## WHAT YOU SHOULD DO
Could you output the entire listing without altering anything?

## INFORMATION PROVIDED
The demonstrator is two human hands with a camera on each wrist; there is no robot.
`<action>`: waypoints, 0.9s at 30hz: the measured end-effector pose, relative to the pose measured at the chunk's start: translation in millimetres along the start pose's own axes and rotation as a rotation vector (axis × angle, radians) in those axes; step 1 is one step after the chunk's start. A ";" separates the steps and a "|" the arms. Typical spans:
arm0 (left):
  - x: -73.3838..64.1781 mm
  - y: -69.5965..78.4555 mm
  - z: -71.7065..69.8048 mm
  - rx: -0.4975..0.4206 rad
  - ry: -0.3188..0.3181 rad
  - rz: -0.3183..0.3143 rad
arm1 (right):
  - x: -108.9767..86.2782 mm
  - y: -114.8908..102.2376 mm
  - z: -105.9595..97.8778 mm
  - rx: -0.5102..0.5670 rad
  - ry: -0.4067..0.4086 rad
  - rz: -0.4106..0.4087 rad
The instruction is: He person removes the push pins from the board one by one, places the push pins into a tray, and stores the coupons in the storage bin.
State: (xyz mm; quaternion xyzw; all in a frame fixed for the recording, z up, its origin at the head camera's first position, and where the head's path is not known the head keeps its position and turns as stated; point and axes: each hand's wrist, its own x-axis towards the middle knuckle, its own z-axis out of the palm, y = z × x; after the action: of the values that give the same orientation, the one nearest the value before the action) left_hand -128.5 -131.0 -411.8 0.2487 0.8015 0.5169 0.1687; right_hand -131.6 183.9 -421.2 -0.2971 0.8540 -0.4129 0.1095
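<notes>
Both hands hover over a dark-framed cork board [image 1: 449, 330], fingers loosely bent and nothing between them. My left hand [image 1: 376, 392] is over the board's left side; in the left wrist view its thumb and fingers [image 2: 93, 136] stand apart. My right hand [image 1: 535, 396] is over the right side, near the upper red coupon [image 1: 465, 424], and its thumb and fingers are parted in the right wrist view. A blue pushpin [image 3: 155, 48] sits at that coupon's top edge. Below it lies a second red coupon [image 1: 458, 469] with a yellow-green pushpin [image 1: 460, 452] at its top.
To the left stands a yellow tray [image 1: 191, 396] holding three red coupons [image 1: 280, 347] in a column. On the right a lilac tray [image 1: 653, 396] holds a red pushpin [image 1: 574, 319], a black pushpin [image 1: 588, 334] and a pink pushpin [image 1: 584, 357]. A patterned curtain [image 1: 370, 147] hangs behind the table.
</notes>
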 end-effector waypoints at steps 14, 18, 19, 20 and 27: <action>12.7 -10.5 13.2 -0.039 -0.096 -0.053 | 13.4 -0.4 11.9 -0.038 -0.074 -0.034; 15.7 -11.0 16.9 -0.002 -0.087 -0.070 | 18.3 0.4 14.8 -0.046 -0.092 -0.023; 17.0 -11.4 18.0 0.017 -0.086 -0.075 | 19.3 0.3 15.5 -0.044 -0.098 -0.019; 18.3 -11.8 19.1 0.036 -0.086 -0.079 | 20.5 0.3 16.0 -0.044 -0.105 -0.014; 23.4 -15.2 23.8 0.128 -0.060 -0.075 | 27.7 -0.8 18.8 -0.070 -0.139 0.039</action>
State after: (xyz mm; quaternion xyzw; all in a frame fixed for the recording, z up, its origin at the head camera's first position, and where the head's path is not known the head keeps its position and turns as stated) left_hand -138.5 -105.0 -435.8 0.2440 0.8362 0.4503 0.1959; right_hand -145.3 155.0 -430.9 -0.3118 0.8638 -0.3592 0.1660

## RESPONSE AREA
The demonstrator is two human hands with a camera on each wrist; there is no robot.
`<action>`: waypoints, 0.9s at 30hz: the measured end-effector pose, relative to the pose measured at the chunk's start: translation in millimetres along the start pose's own axes and rotation as a rotation vector (axis × angle, radians) in those axes; step 1 is one step after the chunk's start. A ";" separates the steps and a "|" the arms. Typical spans:
arm0 (left):
  - x: -73.3838..64.1781 mm
  - y: -69.5965..78.4555 mm
  - z: -71.7065..69.8048 mm
  - rx: -0.4975..0.4206 rad
  - ry: -0.3188..0.3181 rad
  - rz: -0.3183..0.3143 rad
arm1 (right):
  - x: -108.9767..86.2782 mm
  - y: -114.8908..102.2376 mm
  - z: -105.9595..97.8778 mm
  - rx: -0.5102..0.5670 rad
  - ry: -0.4067..0.4086 rad
  - rz: -0.4106..0.4087 rad
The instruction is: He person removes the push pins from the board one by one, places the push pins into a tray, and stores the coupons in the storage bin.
State: (xyz mm; quaternion xyzw; all in a frame fixed for the recording, z up, its origin at the head camera's first position, and where the head's path is not known the head keeps its position and turns as stated; point and axes: each hand's wrist, its own x-axis towards the middle knuckle, its own z-axis out of the palm, y = z × x; after the action: of the values that give the same orientation, the one nearest the value before the action) left_hand -128.5 -131.0 -411.8 0.2487 0.8015 0.5169 0.1687; right_hand -131.6 183.9 -421.2 -0.2971 0.8540 -0.4129 0.1095
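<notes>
Both hands hover over a dark-framed cork board [image 1: 449, 330], fingers loosely bent and nothing between them. My left hand [image 1: 376, 392] is over the board's left side; in the left wrist view its thumb and fingers [image 2: 93, 136] stand apart. My right hand [image 1: 535, 396] is over the right side, near the upper red coupon [image 1: 465, 424], and its thumb and fingers are parted in the right wrist view. A blue pushpin [image 3: 155, 48] sits at that coupon's top edge. Below it lies a second red coupon [image 1: 458, 469] with a yellow-green pushpin [image 1: 460, 452] at its top.
To the left stands a yellow tray [image 1: 191, 396] holding three red coupons [image 1: 280, 347] in a column. On the right a lilac tray [image 1: 653, 396] holds a red pushpin [image 1: 574, 319], a black pushpin [image 1: 588, 334] and a pink pushpin [image 1: 584, 357]. A patterned curtain [image 1: 370, 147] hangs behind the table.
</notes>
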 end-effector waypoints at steps 14, 18, 19, 20 and 27: <action>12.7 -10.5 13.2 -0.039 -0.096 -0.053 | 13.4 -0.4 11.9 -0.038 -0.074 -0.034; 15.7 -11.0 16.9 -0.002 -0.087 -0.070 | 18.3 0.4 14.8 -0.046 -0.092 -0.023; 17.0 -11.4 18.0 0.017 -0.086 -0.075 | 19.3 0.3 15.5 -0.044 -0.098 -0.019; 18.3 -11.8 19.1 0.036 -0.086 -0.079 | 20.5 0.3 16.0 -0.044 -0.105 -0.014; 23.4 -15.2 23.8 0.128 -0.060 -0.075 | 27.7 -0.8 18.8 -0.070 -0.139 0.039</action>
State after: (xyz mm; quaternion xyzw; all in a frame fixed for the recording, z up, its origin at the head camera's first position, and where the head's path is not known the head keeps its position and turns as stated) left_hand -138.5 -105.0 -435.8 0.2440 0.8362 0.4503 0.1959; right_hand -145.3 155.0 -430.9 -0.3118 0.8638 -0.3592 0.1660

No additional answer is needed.